■ Instructions to follow
Could you please output all of the data exactly, without the images?

■ Collected data
------------------------------------------------------------
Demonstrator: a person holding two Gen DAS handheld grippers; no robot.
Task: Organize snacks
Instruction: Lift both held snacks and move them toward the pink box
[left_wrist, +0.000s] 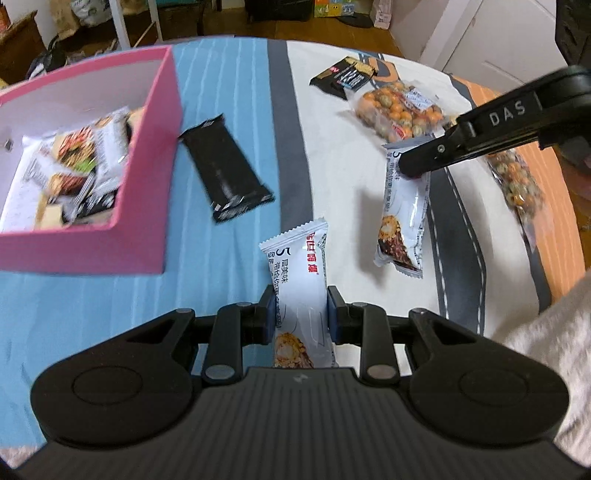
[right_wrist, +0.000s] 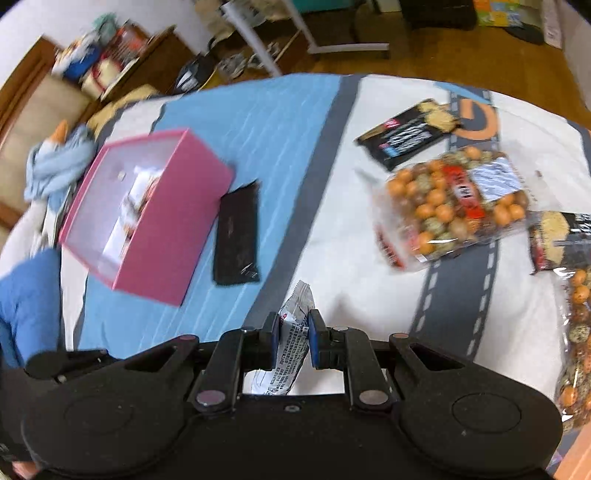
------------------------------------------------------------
■ Task response
Demonstrator: a person holding two Gen DAS handheld grippers; no robot.
Task: Organize snacks
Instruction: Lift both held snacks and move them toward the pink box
[left_wrist, +0.000s] 
[right_wrist, +0.000s] 

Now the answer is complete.